What is gained for a work of art, and what is lost, in claiming that it is autonomous of worldly concerns? This pair of questions motivates Andrew Goldstone’s fascinating new study of modernist literary writing, which playfully expands on Bourdieu’s The Rules of Art to navigate beyond the impasse at which literary autonomy so frequently arrives. On the one hand, we have Adorno’s (or, less palatably, Pound’s) voracious formalism; on the other, the pessimistic determinism of many cultural materialist narratives—though, perhaps because this latter position somehow feels pervasive, it is difficult to think of scholars of whose work it would be an adequate account. But cultural determinism, Goldstone thinks, is an expression of critical bad faith in any case. Witness, for example, the virtuosic pragmatics of Franco Moretti, whose critical demystification insists on describing cultural phenomena as aggregations of form, to avoid abandoning to mere data any possible payoff. And witness, too, “close reading” ubiquitously exhibited as the USP of literary departments struggling to assert their own institutional autonomy, even and especially at a moment when the critical momentum seems to be pushing away from symptomatic, paranoid, deep, or otherwise intrusive reading practices. But Goldstone is no naïve autonomist, either, arguing that such a position risks a pedantic literalism that assumes modernists really thought their work had nothing to do with the world around them. Rather, he compellingly argues that modernist autonomy is not a supremacist ideology aimed at obliterating histories of labor, suffering, or contingency, but seeks instead a relative, and relatively minor, expression of collective independence. One needn’t be a Kantian to sympathize with writers trying to access a social space where the rules of the world might be thought, and felt, differently—and Goldstone’s tone, throughout his marvelously stylish prose, projects a critical, but generous, reassurance.

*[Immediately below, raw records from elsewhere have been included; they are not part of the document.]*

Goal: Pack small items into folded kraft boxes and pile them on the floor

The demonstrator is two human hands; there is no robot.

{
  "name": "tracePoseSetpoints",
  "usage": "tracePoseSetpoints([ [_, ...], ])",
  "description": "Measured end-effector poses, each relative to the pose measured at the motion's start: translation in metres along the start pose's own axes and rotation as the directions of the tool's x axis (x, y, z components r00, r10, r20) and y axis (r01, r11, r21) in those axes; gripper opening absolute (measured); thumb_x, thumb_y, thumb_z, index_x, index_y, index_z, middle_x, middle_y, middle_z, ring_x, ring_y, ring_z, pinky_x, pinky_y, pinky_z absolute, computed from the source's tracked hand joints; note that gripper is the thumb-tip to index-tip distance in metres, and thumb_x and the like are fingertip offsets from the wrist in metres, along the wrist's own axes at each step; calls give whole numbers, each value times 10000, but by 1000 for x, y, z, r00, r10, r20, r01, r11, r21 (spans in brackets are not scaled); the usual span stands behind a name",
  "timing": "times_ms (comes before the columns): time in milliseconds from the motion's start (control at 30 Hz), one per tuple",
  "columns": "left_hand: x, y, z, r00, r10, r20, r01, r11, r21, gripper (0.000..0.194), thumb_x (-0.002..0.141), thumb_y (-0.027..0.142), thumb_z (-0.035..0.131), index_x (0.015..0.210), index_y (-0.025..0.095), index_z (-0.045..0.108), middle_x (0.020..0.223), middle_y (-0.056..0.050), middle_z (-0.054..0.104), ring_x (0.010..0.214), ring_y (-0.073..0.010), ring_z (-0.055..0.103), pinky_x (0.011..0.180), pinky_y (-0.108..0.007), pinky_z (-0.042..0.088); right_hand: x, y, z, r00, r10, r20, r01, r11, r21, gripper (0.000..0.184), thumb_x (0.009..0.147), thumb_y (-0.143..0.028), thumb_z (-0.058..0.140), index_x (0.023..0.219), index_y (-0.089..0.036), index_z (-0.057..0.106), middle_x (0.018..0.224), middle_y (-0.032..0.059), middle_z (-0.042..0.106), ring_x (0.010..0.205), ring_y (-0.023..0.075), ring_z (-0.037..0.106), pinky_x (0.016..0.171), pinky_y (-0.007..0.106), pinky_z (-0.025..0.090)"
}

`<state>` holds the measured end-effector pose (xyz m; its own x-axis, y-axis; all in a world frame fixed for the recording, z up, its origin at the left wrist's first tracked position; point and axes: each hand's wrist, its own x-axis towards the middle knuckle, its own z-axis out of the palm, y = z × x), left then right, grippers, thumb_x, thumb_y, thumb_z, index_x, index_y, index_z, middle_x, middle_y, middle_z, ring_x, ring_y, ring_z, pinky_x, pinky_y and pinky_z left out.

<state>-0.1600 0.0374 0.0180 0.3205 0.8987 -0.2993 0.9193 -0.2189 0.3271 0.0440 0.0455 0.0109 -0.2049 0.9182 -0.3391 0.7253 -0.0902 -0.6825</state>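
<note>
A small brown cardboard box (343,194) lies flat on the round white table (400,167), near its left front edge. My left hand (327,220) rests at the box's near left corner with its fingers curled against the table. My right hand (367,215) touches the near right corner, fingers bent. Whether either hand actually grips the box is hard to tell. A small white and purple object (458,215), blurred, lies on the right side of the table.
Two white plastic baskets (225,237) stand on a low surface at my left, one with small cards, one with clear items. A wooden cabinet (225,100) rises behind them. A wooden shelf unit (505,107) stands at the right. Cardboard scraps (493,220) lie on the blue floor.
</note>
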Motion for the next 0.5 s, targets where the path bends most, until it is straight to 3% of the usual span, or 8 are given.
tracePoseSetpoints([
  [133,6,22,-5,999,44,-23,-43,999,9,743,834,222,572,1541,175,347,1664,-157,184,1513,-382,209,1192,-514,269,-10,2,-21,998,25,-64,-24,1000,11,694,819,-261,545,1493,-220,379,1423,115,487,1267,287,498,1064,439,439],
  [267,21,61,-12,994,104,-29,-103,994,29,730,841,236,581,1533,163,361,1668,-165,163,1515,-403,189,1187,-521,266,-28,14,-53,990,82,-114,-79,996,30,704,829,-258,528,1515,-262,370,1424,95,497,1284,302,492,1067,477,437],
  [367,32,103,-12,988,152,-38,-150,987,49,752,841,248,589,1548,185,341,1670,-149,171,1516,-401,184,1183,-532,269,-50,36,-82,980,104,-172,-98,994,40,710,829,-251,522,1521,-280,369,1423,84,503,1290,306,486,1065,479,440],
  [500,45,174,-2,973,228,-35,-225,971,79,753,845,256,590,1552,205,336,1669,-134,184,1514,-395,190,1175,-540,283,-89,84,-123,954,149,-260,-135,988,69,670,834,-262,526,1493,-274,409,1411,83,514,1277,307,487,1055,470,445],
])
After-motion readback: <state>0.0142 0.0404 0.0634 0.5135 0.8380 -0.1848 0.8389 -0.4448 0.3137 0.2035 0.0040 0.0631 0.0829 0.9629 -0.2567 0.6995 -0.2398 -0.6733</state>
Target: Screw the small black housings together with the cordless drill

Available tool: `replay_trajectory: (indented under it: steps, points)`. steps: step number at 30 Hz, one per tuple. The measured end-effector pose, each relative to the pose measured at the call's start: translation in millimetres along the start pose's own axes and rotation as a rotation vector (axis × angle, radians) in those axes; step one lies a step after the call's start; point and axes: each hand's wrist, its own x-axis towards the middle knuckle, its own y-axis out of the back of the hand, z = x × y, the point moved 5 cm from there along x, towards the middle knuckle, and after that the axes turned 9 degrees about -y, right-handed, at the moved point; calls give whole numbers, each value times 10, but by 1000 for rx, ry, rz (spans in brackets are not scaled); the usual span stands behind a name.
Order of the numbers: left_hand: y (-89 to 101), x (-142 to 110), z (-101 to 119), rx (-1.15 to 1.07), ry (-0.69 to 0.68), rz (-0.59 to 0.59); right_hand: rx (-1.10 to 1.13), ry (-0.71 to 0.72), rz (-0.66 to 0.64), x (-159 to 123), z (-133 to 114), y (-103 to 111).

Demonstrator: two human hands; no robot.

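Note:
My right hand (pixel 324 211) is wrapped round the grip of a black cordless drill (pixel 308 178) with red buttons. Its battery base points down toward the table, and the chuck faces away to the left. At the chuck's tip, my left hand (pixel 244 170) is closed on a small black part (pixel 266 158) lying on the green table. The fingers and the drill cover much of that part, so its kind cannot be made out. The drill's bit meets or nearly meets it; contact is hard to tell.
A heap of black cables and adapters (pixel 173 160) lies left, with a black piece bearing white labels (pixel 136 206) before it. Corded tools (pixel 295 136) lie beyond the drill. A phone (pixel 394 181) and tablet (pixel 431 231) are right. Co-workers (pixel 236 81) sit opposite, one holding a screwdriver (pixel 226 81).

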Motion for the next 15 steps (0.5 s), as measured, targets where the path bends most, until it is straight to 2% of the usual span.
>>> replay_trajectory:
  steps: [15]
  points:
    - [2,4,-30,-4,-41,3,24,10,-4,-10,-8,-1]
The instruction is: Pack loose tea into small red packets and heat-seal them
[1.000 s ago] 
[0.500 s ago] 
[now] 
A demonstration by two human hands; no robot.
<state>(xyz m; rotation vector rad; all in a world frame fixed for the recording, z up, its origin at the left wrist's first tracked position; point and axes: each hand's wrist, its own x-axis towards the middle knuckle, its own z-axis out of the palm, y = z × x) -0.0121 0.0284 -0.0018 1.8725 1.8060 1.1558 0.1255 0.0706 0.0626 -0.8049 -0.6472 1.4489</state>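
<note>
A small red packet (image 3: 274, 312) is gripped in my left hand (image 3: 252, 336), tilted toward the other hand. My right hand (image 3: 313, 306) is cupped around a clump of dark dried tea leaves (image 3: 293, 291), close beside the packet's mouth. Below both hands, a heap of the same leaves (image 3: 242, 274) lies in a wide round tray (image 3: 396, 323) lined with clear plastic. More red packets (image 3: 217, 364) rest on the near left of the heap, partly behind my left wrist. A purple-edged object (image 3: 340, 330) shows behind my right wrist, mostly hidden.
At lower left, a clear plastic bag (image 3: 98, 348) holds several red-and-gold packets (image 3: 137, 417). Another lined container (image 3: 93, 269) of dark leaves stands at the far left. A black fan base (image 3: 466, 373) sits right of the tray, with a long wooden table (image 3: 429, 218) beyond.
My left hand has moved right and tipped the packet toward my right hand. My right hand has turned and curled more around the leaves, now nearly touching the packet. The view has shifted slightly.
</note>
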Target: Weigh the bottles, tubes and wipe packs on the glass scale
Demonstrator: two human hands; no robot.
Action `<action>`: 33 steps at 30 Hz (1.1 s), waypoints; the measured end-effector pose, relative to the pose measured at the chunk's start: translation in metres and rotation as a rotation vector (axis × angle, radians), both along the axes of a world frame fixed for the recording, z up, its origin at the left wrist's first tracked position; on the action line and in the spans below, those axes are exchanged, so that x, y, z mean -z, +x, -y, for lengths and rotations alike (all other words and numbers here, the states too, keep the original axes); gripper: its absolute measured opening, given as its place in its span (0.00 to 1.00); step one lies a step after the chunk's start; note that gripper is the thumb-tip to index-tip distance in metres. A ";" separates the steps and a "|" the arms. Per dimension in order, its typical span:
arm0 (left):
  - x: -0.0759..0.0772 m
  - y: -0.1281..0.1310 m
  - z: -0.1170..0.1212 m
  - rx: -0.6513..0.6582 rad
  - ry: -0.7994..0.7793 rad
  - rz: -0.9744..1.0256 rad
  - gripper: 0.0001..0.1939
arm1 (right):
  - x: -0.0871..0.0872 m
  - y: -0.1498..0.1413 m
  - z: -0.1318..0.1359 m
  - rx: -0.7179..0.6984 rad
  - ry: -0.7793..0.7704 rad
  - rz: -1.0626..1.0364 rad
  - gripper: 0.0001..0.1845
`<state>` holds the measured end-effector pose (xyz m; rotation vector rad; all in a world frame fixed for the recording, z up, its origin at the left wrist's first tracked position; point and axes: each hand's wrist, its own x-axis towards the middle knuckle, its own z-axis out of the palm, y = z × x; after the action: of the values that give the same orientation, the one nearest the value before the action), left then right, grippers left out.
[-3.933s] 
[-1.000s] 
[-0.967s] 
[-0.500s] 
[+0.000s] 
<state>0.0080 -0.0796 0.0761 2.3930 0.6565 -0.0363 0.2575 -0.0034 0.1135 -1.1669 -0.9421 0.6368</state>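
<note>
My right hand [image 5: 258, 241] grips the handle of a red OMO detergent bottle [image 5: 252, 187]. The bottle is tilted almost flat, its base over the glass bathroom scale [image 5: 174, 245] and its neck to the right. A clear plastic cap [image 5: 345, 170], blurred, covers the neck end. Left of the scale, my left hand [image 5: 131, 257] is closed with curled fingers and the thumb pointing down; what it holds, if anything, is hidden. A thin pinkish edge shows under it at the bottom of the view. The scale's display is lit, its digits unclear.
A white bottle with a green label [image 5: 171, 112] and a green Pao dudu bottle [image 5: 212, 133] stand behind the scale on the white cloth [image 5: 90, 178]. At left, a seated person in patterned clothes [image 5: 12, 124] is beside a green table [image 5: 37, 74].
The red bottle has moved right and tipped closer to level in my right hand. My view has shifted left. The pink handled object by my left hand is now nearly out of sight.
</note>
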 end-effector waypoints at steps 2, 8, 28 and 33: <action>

In addition to its crystal-clear expression and the eloquent precision of its own close readings, what makes Fictions of Autonomy sing is its author’s capacity to group authors in ways that somehow feel both intuitive and original. Adorno’s “lateness” graciously intersects with much of T. S. Eliot’s poetic career, preoccupied as the poet was with both the decay of his own body and with the need to assert a poetic personality that might better resist the depredations of time and tradition. Here we find an extraordinary, and wholly persuasive, collocation of Wallace Stevens and Paul de Man as fellow enthusiasts for the curious logical form of tautology, Goldstone not only uniting Harvardian New Criticism with its contestants from the Yale school, but (building on François Cusset’s admirable historiography) placing the [End Page 266] American event of “French Theory” within the capacious frame of modernist literary exceptionalism. I was less convinced that James Joyce and Djuna Barnes shared a model of cosmopolitanism, but was delighted nonetheless that the institutional forms to which Goldstone pays such close attention crisscross that other modern (and modernist) form, the nation state, and that important questions concerning the ethics of modernist cosmopolitanism are placed close to the heart of the drive to autonomize cultural production. An elegant chapter on Wilde’s complex relationship to domestic labor dispenses with the callow consensus that Victorian aestheticism merely abjured the problem of work in the pursuit of shinier pleasures.

I wondered whether the more capacious “modernity” might more aptly delimit the temporal claims that are explored here than does “modernism,” and whether Romanticists or Victorianists might not feel that the autonomizing forces of Blackwoods, the Cornhill, or the Germ are given too short shrift. While the author claims that he is interested only in “the meanings of modernist practices in their contemporary contexts” (11), the reader of Fictions of Autonomy is taken briskly from one microperiod to the next, left with the impression that Goldstone’s 1890s are categorically distinct from his 1900s. Is “modernist” really distinguished from “aestheticist” substantially? I would be interested to know whether aestheticism presupposed postmodernism—as Lyotard claimed to think—or vice versa; else whether Wildean...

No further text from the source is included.